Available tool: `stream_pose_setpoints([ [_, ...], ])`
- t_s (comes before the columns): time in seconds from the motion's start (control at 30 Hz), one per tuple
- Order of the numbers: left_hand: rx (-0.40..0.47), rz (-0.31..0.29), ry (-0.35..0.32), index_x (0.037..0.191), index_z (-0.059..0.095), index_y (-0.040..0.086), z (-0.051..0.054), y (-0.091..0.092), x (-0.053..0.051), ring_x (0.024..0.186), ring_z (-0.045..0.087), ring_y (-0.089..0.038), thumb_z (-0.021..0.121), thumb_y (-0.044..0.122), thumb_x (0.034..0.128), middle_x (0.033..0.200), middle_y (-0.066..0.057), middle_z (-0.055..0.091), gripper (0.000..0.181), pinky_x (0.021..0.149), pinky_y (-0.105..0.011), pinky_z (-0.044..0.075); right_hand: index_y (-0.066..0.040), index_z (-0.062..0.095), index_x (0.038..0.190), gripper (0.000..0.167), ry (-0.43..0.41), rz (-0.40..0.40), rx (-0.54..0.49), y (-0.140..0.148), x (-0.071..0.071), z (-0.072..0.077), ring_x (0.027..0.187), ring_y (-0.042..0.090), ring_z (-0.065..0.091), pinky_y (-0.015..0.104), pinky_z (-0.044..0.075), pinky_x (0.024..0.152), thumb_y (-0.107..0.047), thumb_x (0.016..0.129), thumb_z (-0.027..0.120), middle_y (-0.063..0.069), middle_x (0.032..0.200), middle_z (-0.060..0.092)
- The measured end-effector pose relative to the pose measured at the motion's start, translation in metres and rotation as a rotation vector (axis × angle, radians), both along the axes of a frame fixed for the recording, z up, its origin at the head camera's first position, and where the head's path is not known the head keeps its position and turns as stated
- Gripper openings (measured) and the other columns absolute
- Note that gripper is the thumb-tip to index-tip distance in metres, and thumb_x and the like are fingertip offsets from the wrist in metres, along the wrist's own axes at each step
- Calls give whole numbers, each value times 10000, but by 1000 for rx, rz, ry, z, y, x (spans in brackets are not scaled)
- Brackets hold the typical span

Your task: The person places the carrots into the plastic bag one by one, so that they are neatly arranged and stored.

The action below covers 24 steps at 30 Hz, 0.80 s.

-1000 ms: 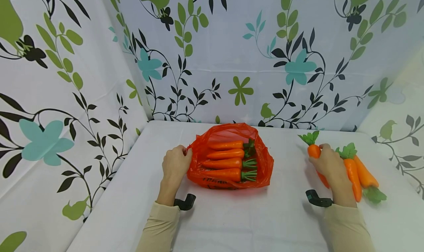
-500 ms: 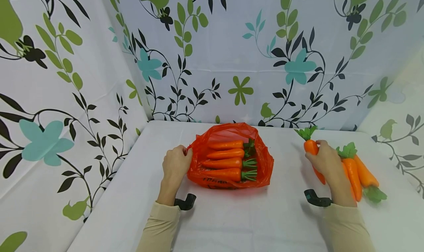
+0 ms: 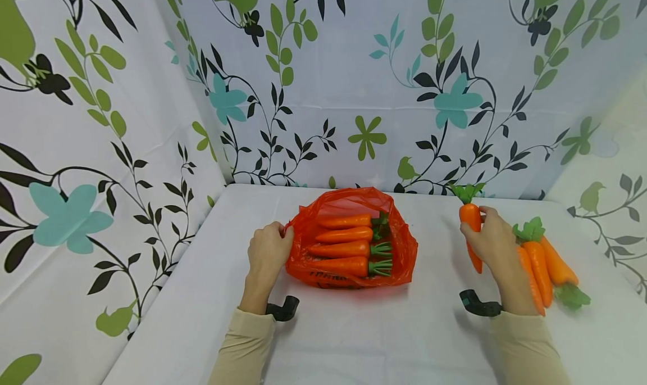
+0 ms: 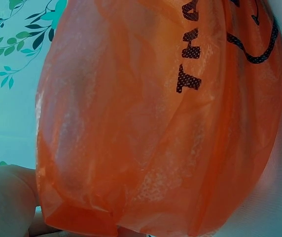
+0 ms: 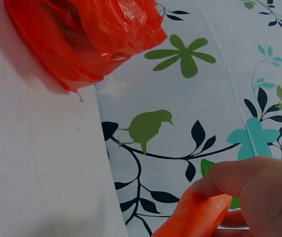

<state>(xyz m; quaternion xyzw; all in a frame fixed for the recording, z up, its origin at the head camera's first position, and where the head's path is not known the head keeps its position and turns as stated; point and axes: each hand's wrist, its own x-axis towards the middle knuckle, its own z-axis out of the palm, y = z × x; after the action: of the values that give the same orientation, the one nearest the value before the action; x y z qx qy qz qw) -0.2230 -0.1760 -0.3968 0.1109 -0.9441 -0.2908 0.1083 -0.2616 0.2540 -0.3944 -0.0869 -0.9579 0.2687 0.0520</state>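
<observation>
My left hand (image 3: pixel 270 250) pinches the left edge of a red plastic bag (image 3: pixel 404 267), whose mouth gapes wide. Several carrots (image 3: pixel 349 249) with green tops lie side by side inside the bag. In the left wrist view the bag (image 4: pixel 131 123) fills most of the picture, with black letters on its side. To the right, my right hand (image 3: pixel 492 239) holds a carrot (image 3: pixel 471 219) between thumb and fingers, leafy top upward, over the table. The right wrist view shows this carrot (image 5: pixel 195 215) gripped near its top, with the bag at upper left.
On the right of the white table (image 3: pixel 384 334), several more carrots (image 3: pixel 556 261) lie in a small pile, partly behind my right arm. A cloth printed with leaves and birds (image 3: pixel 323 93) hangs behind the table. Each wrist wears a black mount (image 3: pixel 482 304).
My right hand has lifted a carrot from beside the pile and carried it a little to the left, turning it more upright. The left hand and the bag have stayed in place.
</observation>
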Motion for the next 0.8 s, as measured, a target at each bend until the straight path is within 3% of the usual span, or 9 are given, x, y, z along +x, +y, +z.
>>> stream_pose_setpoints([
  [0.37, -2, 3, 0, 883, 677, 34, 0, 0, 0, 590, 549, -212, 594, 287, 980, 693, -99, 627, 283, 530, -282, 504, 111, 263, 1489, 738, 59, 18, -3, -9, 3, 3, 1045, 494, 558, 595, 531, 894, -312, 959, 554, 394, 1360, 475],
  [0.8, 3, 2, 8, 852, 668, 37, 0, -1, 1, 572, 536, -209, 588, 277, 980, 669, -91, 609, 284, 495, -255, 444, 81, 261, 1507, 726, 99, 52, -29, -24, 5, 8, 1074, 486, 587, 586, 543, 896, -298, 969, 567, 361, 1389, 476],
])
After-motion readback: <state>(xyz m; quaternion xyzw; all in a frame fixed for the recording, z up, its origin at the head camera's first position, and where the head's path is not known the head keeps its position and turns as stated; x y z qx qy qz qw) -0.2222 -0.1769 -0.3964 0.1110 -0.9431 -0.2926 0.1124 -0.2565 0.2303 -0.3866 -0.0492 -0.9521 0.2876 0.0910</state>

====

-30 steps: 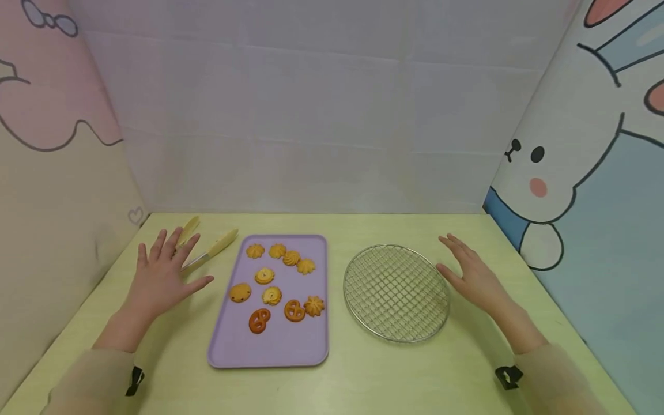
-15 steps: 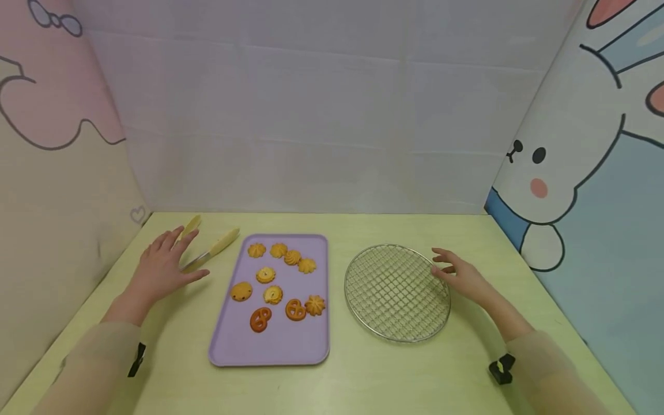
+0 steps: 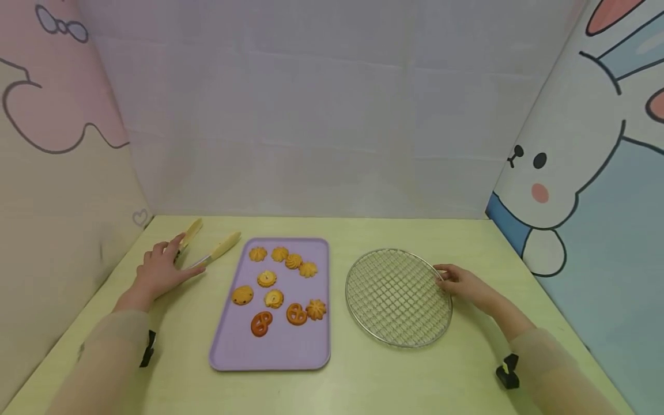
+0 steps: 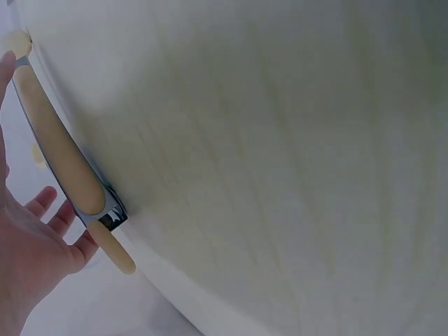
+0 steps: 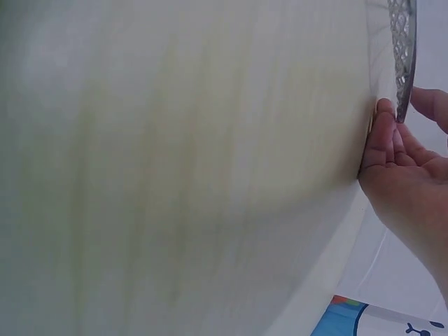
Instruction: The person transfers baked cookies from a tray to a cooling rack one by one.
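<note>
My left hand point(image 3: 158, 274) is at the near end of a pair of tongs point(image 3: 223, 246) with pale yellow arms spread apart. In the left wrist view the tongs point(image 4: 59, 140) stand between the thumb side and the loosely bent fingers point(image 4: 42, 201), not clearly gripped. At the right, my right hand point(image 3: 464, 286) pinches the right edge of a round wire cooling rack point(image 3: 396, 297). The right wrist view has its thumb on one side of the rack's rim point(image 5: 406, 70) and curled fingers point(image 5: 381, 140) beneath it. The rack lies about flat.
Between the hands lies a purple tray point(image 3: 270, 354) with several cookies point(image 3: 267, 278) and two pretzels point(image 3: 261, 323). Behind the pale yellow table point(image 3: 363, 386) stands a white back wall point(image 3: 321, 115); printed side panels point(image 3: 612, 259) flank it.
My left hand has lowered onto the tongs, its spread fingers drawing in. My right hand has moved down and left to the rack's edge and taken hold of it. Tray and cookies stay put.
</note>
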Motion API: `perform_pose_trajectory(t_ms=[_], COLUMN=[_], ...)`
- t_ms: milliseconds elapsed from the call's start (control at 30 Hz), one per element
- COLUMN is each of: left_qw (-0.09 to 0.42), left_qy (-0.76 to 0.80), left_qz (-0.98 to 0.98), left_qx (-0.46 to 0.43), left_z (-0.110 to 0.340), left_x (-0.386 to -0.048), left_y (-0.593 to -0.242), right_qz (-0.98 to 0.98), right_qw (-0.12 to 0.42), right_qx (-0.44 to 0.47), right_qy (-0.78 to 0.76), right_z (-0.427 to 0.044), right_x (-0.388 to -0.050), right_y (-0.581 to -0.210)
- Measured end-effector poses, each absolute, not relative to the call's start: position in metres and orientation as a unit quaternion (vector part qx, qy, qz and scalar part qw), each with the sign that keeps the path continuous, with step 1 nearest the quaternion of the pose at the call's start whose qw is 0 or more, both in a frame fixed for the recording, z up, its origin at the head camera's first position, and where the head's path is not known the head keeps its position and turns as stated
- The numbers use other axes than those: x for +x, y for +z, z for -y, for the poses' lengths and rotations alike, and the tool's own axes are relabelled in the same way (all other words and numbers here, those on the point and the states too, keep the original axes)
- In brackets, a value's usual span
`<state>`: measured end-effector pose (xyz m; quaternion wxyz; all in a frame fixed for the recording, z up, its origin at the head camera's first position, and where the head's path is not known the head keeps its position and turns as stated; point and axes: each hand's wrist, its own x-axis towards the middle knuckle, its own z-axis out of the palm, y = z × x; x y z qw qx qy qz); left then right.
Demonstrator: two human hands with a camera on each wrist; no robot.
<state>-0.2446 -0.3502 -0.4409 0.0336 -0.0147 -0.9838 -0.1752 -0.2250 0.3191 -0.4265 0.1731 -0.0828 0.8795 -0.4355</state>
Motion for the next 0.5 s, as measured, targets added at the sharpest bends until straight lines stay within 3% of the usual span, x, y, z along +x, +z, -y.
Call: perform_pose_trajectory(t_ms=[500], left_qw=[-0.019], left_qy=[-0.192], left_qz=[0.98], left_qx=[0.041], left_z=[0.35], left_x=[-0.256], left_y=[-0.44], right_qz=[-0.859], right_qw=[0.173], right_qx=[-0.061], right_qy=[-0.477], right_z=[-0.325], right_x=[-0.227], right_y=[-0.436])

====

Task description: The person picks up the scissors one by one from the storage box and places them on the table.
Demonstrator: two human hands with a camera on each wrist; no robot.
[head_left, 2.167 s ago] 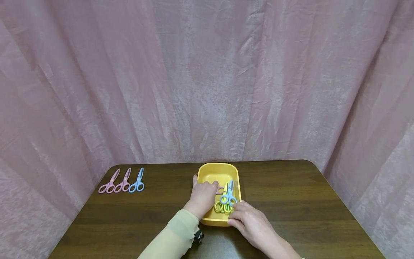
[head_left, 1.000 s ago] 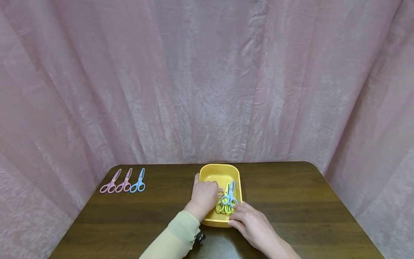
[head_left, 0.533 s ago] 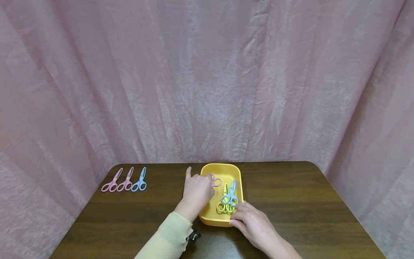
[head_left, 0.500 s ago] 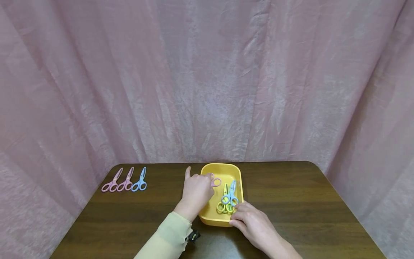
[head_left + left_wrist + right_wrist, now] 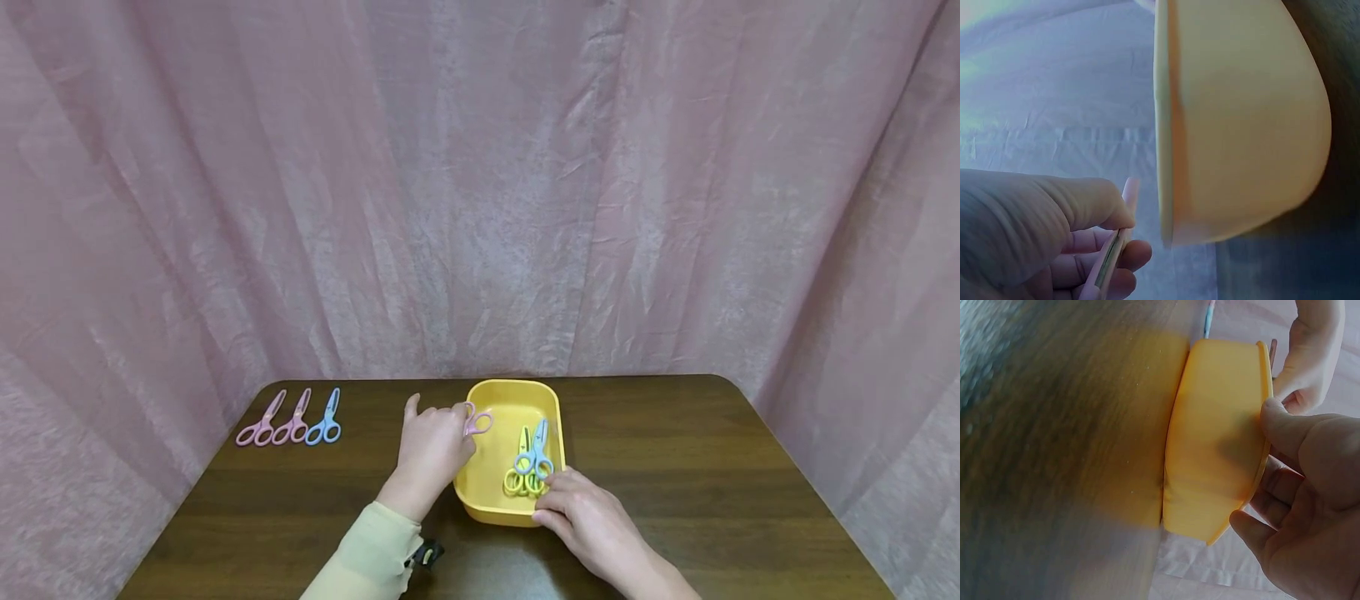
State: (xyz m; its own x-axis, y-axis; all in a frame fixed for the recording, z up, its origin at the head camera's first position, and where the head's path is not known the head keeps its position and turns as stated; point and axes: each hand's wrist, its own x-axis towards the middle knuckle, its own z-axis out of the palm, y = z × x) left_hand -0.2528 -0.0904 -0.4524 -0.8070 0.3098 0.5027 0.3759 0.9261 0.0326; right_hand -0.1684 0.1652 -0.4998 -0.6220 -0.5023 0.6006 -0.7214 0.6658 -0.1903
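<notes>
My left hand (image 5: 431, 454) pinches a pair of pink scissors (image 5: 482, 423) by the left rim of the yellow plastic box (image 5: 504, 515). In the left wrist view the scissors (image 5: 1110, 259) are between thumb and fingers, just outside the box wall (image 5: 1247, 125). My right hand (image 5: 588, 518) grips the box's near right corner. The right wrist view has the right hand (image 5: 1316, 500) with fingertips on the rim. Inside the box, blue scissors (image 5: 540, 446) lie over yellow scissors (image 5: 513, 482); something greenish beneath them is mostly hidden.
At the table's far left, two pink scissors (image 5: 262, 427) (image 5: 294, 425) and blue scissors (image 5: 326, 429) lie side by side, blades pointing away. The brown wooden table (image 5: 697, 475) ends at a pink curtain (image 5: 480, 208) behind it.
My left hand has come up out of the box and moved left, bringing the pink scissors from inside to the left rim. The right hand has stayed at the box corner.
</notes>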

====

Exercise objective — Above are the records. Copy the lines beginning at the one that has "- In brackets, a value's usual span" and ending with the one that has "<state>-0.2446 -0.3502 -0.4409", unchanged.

Result for this exercise —
- In brackets, a value's usual span
`<state>`: measured end-effector pose (xyz m; quaternion wxyz; all in a frame fixed for the recording, z up, its origin at the head camera's first position, and where the head's path is not known the head keeps its position and turns as stated; point and axes: each hand's wrist, its own x-axis towards the middle knuckle, its own z-axis out of the palm, y = z × x; x y z qw qx qy qz); left then right.
Demonstrator: two human hands with a camera on each wrist; no robot.
<state>-0.2446 -0.3502 -0.4409 0.0336 -0.0147 -0.9838 -0.1752 -0.2250 0.3191 -0.4265 0.1731 -0.0828 0.8795 -0.4355</state>

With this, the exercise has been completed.